--- EXERCISE MATERIALS Enclosed Below ---

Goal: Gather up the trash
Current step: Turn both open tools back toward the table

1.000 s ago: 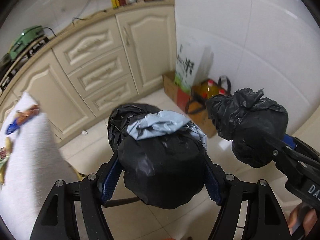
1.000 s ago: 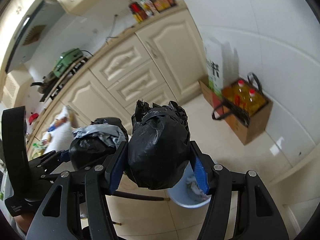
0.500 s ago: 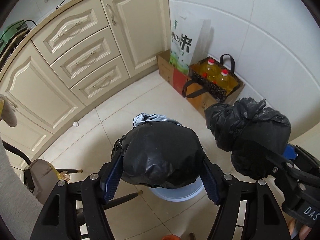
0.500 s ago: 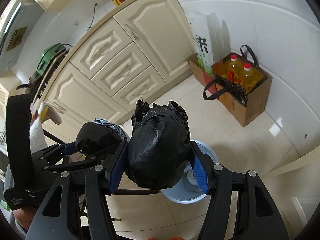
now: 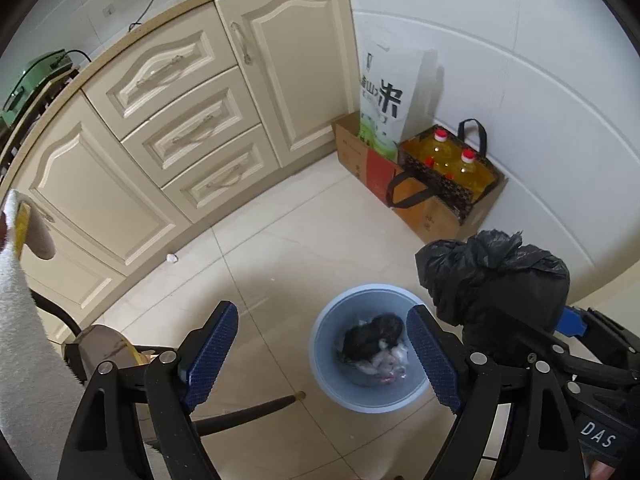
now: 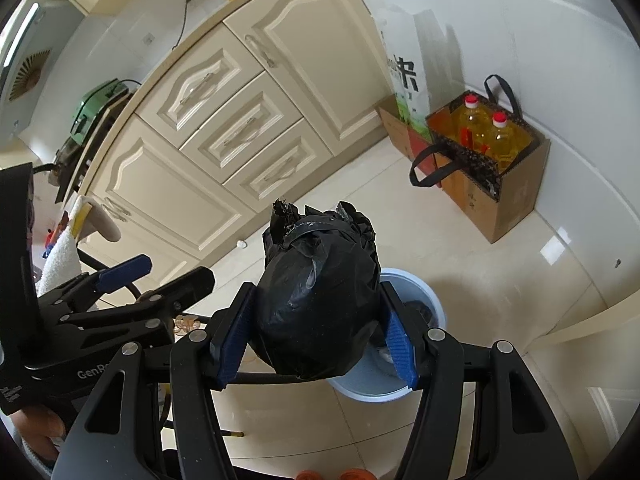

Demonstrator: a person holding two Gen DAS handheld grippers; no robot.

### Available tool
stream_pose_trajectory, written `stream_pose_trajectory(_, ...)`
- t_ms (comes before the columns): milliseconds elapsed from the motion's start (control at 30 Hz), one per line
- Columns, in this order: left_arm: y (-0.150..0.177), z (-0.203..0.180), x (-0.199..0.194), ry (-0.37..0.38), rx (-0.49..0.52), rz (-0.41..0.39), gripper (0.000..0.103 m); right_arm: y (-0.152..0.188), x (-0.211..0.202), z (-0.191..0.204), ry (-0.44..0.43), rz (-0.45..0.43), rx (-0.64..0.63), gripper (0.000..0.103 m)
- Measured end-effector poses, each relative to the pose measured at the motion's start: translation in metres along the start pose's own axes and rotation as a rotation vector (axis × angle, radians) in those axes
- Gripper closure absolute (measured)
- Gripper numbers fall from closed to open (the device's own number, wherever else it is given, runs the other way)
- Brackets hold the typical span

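A blue bin (image 5: pixel 325 376) stands on the tiled floor below both grippers. A black trash bag (image 5: pixel 374 337) lies inside it on pale crumpled waste. My left gripper (image 5: pixel 322 310) hangs above the bin, its jaws opening and nothing between them. My right gripper (image 6: pixel 316 298) is shut on a second knotted black bag (image 6: pixel 316 276), held over the bin's near left rim (image 6: pixel 434 304). The left wrist view shows that second bag (image 5: pixel 496 280) at the right, level with the left fingertips. In the right wrist view the left gripper (image 6: pixel 172 270) sits at the left.
Cream cabinets (image 5: pixel 192 132) line the back. A rice sack (image 5: pixel 380 100) and a box with oil bottles (image 5: pixel 448 168) stand by the white wall. A towel-draped chair (image 5: pixel 24 320) and its dark leg (image 5: pixel 248 412) are at the left. A white scrap (image 5: pixel 172 258) lies on the floor.
The left gripper let go of its black bag, which dropped into the blue bin, and its jaws spread. The right gripper still holds its bag. Both hands came down toward the bin.
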State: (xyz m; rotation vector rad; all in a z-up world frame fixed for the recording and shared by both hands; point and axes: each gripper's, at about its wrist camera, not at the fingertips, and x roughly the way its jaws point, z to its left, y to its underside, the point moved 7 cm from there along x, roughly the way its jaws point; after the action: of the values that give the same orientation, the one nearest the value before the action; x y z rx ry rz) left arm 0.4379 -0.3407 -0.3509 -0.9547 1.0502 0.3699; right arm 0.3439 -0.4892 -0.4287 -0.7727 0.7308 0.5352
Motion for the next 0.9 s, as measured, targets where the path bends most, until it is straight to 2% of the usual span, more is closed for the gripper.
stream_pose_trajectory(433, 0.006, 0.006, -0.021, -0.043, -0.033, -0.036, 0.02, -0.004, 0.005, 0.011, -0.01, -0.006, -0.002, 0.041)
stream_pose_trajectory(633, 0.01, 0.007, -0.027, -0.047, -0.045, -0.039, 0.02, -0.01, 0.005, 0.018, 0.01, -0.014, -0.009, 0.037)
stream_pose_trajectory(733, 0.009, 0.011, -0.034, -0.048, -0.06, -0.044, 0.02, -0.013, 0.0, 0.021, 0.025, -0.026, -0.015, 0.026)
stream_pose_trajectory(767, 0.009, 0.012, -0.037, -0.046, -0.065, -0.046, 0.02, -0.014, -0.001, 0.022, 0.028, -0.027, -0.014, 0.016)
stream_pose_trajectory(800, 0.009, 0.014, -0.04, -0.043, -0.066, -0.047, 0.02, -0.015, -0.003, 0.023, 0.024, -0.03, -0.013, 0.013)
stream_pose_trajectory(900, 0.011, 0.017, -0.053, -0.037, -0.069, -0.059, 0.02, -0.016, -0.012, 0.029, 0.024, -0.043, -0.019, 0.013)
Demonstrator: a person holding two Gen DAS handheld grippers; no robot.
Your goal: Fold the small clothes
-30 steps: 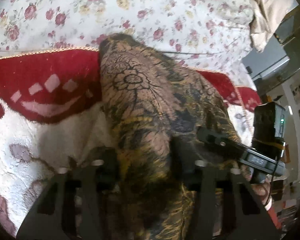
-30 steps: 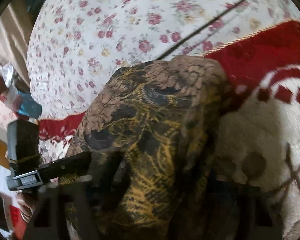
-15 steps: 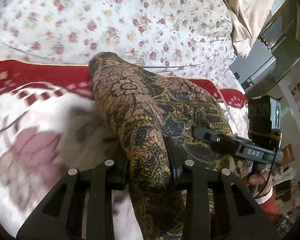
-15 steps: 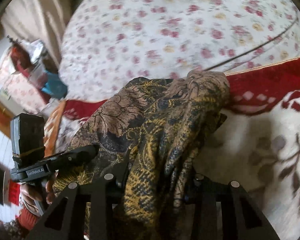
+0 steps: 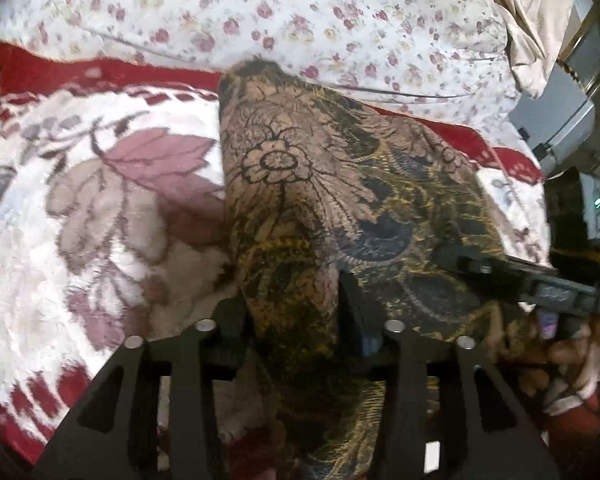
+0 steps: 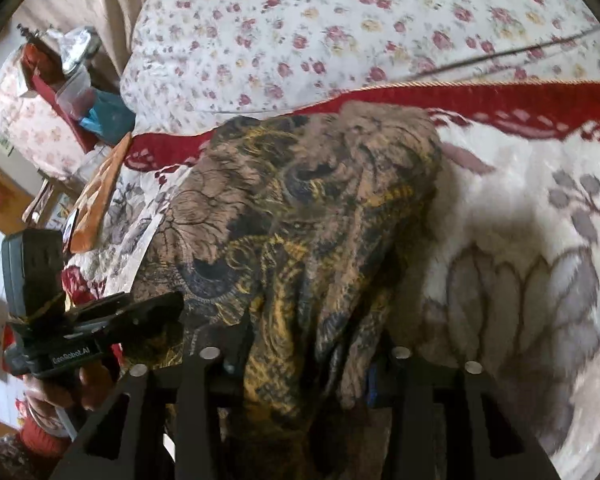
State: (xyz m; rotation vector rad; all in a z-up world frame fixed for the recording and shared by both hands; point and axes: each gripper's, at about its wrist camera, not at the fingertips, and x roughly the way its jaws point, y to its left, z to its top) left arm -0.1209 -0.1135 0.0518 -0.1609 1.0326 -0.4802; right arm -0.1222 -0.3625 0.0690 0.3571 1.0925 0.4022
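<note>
A bed in a floral sheet carries a red-bordered blanket, the patterned garment draped on it.

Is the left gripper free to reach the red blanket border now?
Probably not: the left gripper has the brown-and-gold patterned cloth between its opening jaws, draped ahead toward the red blanket border.

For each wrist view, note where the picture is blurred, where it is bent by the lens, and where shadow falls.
Left wrist view: the fleece blanket smears at left, the patterned garment stays fairly sharp, and the fisheye rim darkens the corners. Right wrist view: the blanket blurs at lower right, its red border bows into a curve, and the garment's right side lies in shadow.
</note>
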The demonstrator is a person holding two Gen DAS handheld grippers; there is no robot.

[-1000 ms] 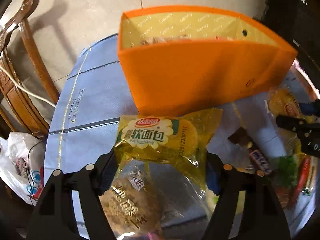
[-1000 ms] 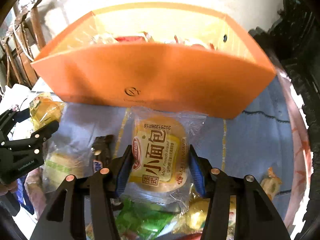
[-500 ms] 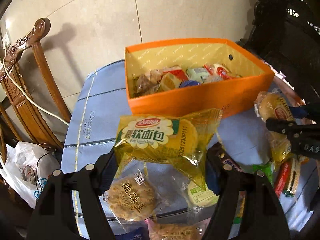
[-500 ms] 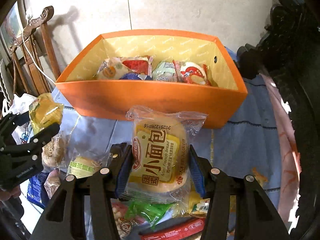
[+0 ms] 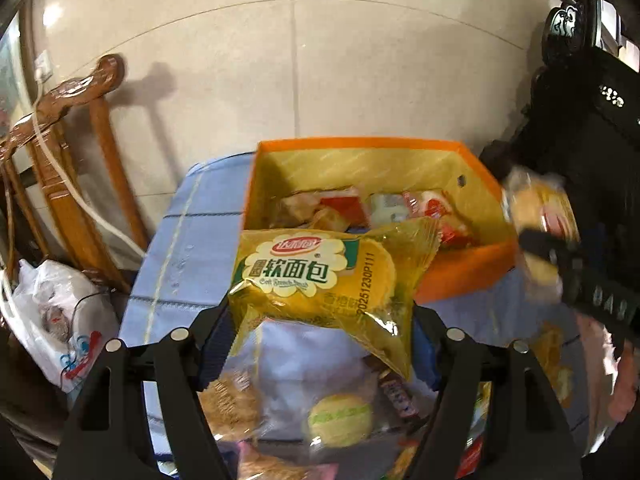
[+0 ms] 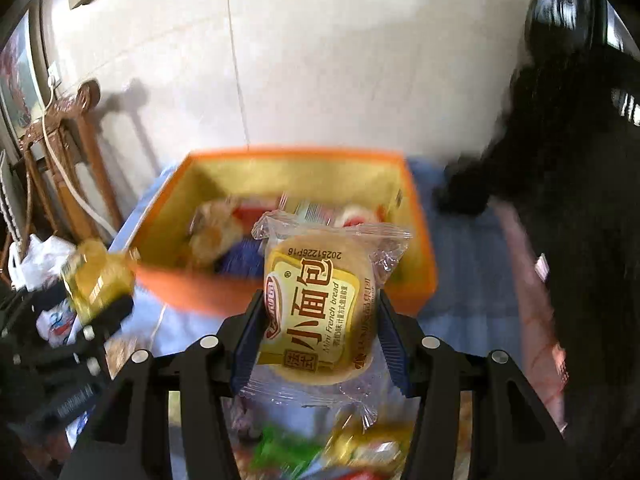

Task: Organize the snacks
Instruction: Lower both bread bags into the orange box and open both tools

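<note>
Left gripper (image 5: 322, 344) clamped on yellow soft-bread packet (image 5: 320, 276), held above the blue tablecloth (image 5: 192, 240). Right gripper (image 6: 320, 336) clamped on clear mini French bread packet (image 6: 316, 304). Orange box (image 5: 468, 268) just ahead of both grippers, snacks inside. Loose snacks (image 5: 340, 420) below the left gripper's fingers.

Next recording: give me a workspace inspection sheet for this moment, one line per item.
Surface: blue tablecloth.
Job's things: orange box already holding wrapped snacks; yellow soft-bread packet; clear mini French bread packet.
Clutter: loose snacks on the cloth under both claws, among them a round green one.
Grippers: left claw shut on the yellow packet; right claw shut on the clear packet.
Cables: white cord over the wooden chair.
Surroundings: tiled floor, white plastic bag, dark furniture.
</note>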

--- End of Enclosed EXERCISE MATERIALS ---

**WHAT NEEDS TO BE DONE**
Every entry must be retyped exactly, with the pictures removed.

**WRITTEN RESPONSE**
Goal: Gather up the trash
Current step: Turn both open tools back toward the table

1.000 s ago: 
1.000 s ago: 
0.500 s ago: 
0.500 s ago: 
now: 
now: 

Demonstrator: a person holding two Gen DAS handheld grippers; no robot.

### Available tool
stream_pose_trajectory, written `stream_pose_trajectory(_, ...)`
- t_ms (comes before the columns): milliseconds elapsed from the motion's start (control at 30 Hz), one per line
- Columns, in this order: left_arm: y (-0.150..0.177), z (-0.203..0.180), x (-0.199..0.194), ry (-0.37..0.38), rx (-0.49..0.52), rz (-0.41..0.39), gripper (0.000..0.103 m); right_arm: y (-0.152..0.188), x (-0.211..0.202), z (-0.191..0.204), ry (-0.44..0.43), rz (-0.45..0.43), rx (-0.64..0.63), gripper (0.000..0.103 m)
- Measured end-effector poses, each relative to the pose measured at the motion's start: translation in metres along the start pose's own axes and rotation as a rotation vector (axis × angle, radians) in those axes
- Gripper closure absolute (measured)
- Gripper numbers fall from closed to open (the device's own number, wherever else it is given, runs the other way)
- Brackets hold the typical span

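A blue bin (image 5: pixel 325 376) stands on the tiled floor below both grippers. A black trash bag (image 5: pixel 374 337) lies inside it on pale crumpled waste. My left gripper (image 5: pixel 322 310) hangs above the bin, its jaws opening and nothing between them. My right gripper (image 6: pixel 316 298) is shut on a second knotted black bag (image 6: pixel 316 276), held over the bin's near left rim (image 6: pixel 434 304). The left wrist view shows that second bag (image 5: pixel 496 280) at the right, level with the left fingertips. In the right wrist view the left gripper (image 6: pixel 172 270) sits at the left.
Cream cabinets (image 5: pixel 192 132) line the back. A rice sack (image 5: pixel 380 100) and a box with oil bottles (image 5: pixel 448 168) stand by the white wall. A towel-draped chair (image 5: pixel 24 320) and its dark leg (image 5: pixel 248 412) are at the left. A white scrap (image 5: pixel 172 258) lies on the floor.
The left gripper let go of its black bag, which dropped into the blue bin, and its jaws spread. The right gripper still holds its bag. Both hands came down toward the bin.
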State: (xyz m; rotation vector rad; all in a z-up world frame fixed for the recording and shared by both hands; point and axes: each gripper's, at about its wrist camera, not at the fingertips, and x roughly the way its jaws point, z to its left, y to its underside, the point moved 7 cm from there along x, roughly the way its jaws point; after the action: of the values that give the same orientation, the one nearest the value before the action; x y z rx ry rz) left arm 0.4379 -0.3407 -0.3509 -0.9547 1.0502 0.3699; right arm 0.3439 -0.4892 -0.4287 -0.7727 0.7308 0.5352
Motion for the next 0.9 s, as measured, targets where the path bends most, until it is straight to 2% of the usual span, more is closed for the gripper.
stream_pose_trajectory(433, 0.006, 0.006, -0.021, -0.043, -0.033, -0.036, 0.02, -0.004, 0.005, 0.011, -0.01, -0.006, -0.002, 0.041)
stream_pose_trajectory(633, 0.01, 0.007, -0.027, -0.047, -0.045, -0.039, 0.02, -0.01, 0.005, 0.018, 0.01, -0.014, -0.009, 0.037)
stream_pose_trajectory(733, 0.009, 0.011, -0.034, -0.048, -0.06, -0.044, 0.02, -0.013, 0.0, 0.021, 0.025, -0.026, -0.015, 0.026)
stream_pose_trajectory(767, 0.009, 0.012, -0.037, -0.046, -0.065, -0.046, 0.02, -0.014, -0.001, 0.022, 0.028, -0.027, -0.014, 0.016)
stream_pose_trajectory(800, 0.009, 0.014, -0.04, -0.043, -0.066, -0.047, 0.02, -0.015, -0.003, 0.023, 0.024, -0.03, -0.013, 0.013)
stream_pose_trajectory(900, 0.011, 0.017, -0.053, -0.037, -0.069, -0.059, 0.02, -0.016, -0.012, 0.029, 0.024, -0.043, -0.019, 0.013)
Demonstrator: a person holding two Gen DAS handheld grippers; no robot.
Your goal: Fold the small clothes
-30 steps: 
-30 steps: 
-15 steps: 
-15 steps: 
+0 steps: 
+0 steps: 
State: (xyz m; rotation vector rad; all in a z-up world frame fixed for the recording and shared by both hands; point and axes: each gripper's, at about its wrist camera, not at the fingertips, and x roughly the way its jaws point, y to its left, z to its top) left arm -0.1209 -0.1135 0.0518 -0.1609 1.0326 -0.4802; right arm -0.1222 -0.3625 0.0690 0.3571 1.0925 0.4022
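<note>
A bed in a floral sheet carries a red-bordered blanket, the patterned garment draped on it.

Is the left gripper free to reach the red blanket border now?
Probably not: the left gripper has the brown-and-gold patterned cloth between its opening jaws, draped ahead toward the red blanket border.

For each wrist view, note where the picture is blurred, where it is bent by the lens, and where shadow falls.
Left wrist view: the fleece blanket smears at left, the patterned garment stays fairly sharp, and the fisheye rim darkens the corners. Right wrist view: the blanket blurs at lower right, its red border bows into a curve, and the garment's right side lies in shadow.
</note>
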The demonstrator is a person holding two Gen DAS handheld grippers; there is no robot.

[-1000 ms] 
[-1000 ms] 
[-500 ms] 
[-500 ms] 
[+0 ms] 
[+0 ms] 

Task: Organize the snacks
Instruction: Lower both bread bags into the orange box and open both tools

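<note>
Left gripper (image 5: 322, 344) clamped on yellow soft-bread packet (image 5: 320, 276), held above the blue tablecloth (image 5: 192, 240). Right gripper (image 6: 320, 336) clamped on clear mini French bread packet (image 6: 316, 304). Orange box (image 5: 468, 268) just ahead of both grippers, snacks inside. Loose snacks (image 5: 340, 420) below the left gripper's fingers.

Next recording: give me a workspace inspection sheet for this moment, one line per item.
Surface: blue tablecloth.
Job's things: orange box already holding wrapped snacks; yellow soft-bread packet; clear mini French bread packet.
Clutter: loose snacks on the cloth under both claws, among them a round green one.
Grippers: left claw shut on the yellow packet; right claw shut on the clear packet.
Cables: white cord over the wooden chair.
Surroundings: tiled floor, white plastic bag, dark furniture.
</note>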

With that, the exercise is finished.